WHAT IS BEING ASKED: Scan the records for "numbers". Show the matching lines.

Items from a dataset:
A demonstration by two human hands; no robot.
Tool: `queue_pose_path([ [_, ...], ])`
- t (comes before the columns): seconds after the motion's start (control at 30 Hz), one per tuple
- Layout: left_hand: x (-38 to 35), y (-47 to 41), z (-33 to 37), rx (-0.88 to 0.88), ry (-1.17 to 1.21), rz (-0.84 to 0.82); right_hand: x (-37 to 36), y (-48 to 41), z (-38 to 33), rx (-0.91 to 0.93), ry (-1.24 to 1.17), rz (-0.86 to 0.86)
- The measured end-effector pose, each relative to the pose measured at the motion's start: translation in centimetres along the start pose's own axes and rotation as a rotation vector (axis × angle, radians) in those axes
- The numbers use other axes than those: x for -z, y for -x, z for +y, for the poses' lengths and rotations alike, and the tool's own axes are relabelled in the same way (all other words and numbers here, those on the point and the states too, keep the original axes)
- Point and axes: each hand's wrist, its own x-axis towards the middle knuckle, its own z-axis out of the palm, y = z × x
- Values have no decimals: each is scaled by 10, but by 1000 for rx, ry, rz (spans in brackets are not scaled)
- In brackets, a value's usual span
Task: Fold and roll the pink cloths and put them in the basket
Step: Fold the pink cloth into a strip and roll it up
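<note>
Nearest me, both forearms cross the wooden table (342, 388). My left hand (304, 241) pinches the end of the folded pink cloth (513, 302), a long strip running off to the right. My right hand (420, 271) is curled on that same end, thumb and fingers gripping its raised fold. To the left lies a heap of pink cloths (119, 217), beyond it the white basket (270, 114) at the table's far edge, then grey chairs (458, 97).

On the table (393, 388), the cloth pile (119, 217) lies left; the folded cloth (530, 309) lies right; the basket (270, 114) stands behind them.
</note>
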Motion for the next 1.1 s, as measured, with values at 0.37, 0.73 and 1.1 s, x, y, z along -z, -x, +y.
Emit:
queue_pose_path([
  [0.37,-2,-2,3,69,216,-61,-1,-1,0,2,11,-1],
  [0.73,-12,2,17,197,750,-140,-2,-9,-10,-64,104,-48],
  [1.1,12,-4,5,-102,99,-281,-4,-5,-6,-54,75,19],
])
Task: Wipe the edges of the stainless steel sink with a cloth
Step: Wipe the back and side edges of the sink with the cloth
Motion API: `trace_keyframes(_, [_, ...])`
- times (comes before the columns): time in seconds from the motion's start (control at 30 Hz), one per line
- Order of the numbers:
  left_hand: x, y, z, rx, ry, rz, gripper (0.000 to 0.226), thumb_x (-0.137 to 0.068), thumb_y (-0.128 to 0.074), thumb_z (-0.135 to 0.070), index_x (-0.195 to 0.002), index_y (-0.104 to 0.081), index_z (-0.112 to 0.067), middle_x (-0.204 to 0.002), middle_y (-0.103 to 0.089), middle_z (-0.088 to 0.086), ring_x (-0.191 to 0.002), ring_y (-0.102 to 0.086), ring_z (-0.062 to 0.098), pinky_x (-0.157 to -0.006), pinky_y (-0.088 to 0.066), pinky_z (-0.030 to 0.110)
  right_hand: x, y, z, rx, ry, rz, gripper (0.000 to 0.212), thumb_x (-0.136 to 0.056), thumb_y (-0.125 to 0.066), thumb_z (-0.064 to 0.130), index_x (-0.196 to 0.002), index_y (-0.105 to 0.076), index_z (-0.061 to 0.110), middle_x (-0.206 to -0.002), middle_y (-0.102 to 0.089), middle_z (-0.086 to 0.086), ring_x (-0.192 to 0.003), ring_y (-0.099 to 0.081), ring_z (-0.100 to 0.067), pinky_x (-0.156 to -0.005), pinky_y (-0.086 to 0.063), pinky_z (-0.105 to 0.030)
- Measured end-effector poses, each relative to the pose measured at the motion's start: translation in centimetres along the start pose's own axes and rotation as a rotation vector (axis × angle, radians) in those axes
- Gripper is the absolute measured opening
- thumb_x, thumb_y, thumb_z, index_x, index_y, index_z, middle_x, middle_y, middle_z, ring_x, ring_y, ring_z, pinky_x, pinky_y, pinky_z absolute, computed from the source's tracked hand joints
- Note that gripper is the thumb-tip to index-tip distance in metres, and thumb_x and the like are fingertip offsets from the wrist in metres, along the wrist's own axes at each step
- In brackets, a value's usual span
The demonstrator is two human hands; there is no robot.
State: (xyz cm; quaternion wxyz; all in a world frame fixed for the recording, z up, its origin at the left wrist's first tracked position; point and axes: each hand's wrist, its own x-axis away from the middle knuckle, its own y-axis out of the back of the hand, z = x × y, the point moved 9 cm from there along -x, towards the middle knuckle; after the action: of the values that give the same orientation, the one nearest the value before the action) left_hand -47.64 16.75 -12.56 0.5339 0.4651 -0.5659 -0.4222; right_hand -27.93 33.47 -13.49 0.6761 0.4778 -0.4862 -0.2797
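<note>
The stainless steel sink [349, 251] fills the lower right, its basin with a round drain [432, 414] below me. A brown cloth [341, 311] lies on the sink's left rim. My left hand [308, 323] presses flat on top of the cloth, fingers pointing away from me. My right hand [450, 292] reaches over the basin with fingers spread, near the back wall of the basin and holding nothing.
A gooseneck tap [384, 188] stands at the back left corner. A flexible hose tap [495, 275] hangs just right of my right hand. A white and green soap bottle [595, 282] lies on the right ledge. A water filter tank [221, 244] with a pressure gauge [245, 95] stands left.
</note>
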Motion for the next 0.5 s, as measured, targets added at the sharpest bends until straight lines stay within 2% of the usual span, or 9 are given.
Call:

YOUR SOLUTION:
- The numbers use other axes than those: x for -z, y for -x, z for +y, for the poses' lengths and rotations alike, and the tool's own axes are relabelled in the same way (all other words and numbers here, those on the point and the states too, keep the original axes)
- Order of the numbers:

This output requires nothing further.